That would be easier but is not required. There are no compiler hints these days...

gpm · on Jan 30, 2025

I was going to make this argument, but I actually don't think it's true in almost any case.

Most functions could be inferred, but the ultimate source of basically all of these write only APIs is FFI functions, which in turn call systemcalls.

You're at least going to need a way to annotate the FFI calls and systemcalls to describe to the compiler how they access data.

queuebert · on Jan 30, 2025

If you're calling FFIs in an inner loop, you have bigger issues than the time it takes to clear the buffer, right?

gpm · on Jan 30, 2025

No? It depends on your definition of inner loop I guess.

If you're doing some sort of zero-copy IO, the time to clear the buffer might be non-trivial (not huge, but non-trivial). It's true that you need a large enough buffer that syscall/ffi overhead doesn't dominate, but that's not unrealistic.

It's rare that we care about this, that's true, that's why generally rust has been fine with "just zero buffers". There are definitely domains that care though.

thayne · on Jan 31, 2025

In some languages, like Java, go and probably Javascript, this is probably true, depending on how much memory needs to to be initialized. But in rust FFI isn't any more expensive than any other non-inlined function call.

vlovich123 · on Jan 30, 2025

The loop unrolling & invariant hoisting is a static transformation. What the “read” function does semantically isn’t captured today within that and the compiler wouldn’t be able to automatically infer it. It would have to be told that information and there would need to be unsafe annotations for things like syscalls and FFI boundaries. The other approach is to change the API which is what BorrowedBuf is.

If you can think of a different approach of how the compiler can figure out automatically what memory has become initialized by a random function call I’m all ears.

queuebert · on Jan 30, 2025

That's what I glossed over as "complicated analysis". In my mind, if a compiler can understand register and stack use (required for static transformations), it can (theoretically, and with some effort) understand heap use.
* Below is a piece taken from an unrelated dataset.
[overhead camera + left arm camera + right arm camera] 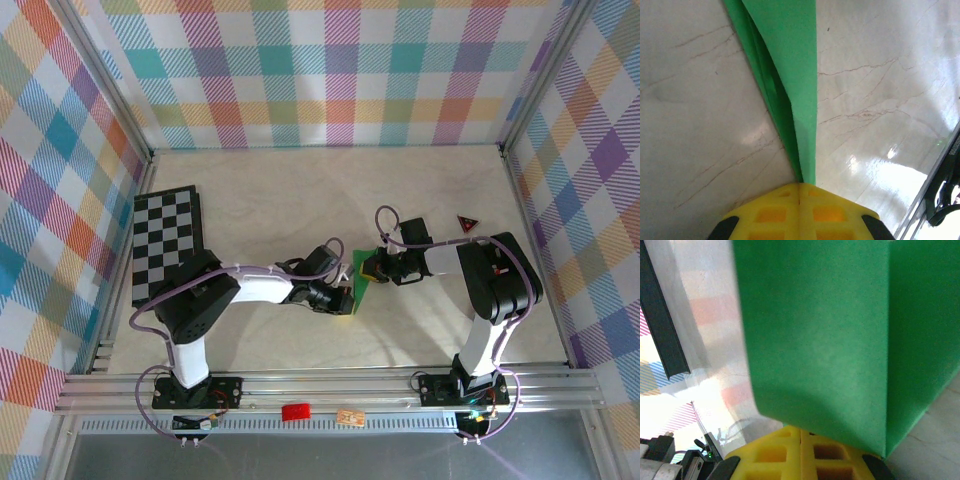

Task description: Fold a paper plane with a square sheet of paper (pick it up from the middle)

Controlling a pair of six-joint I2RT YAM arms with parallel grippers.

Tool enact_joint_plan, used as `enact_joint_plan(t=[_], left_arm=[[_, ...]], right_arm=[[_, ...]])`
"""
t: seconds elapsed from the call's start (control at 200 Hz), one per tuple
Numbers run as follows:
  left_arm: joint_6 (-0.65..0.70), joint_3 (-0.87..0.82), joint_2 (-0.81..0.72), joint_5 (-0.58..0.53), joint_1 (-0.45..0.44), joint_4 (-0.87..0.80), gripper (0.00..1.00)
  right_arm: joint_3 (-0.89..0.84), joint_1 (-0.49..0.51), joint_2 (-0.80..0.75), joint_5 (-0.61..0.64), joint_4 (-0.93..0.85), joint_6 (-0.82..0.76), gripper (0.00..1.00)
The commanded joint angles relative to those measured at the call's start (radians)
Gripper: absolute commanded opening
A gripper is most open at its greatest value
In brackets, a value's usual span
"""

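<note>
- Top external view: both arms reach in to meet near the middle of the table (pixel 300 190). The square sheet of paper (pixel 361 290) is between them, already folded narrow and standing up off the surface. The left gripper (pixel 343 303) is at its near-left edge and the right gripper (pixel 373 268) at its far-right end. The chessboard (pixel 165 240) lies well apart to the left. A small red-and-black triangle (pixel 466 224) lies to the right and a red cylinder (pixel 295 411) on the near rail.
- Left wrist view: the left gripper (pixel 799 207) has its yellow fingers (pixel 770 215) pressed together. The green square sheet of paper (pixel 790 60) comes straight out of the seam between them, so it is clamped on the paper. The layers run away as a long doubled strip above the bare table.
- Right wrist view: the right gripper (pixel 801 452) has its fingers (pixel 770 455) drawn together. The square sheet of paper (pixel 815 335) is broad and close in front, with a sharp crease down its right side. Its lower edge crosses the fingertips, and I cannot tell whether it is pinched.
- Judgement: this looks like a mid-fold step, with the wings or centre ridge being shaped. The next move calls for one gripper to anchor the fold while the other presses the crease flat, without tearing the thin paper.
</note>
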Motion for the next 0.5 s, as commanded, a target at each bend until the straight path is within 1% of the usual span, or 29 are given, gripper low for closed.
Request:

Am I wrong?

vlovich123 · on Jan 31, 2025

Yes, you are wrong. This isn’t basic constant hoisting.

The compiler doesn’t reasonably have any of that information to understand what read is filling in at runtime because that information is encoded purely at runtime and the compiler has no reasoning mechanism even close to answering runtime data flow questions.

There’s also all sorts of complexity that has to do with the kinds of transformations that are possible as the legal information that exists at the language level is often erased before it gets to the stack/register piece and vice versa the language layer knows nothing about registers and minimal stuff about stack.

This is the same reason that the compiler fails to compile something like:

    for _ in 1..10 {
       let x: String = create_new_string();
       eprintln(“{x}”);
    }

Fails to hoist x out of the loop even if the returned string is String::new(“ABC”) unless maybe LTO is on (and even then maybe not). Basically the compiler’s “magic” is very limited to static transformations that follow as-if - the compiler must know the static transformation is blindly identical and the amount of reasoning about the structure is often very limited.

Said another way, if the compiler could do the optimizations you’re hypothesizing, it would be equivalent to applying a mid level performance engineer to every code base it encounters.

thayne · on Jan 31, 2025

The problem is that that kind of analysis would require full program optimization, rather than optimizing individual functions, because the signature of the call to read doesn't provide enough information for the compiler to know if it ever reads the data. And indeed, it can't know until link time.

I think it's theoretically possible, but at the cost of much longer compile times, and greater complexity in the compiler.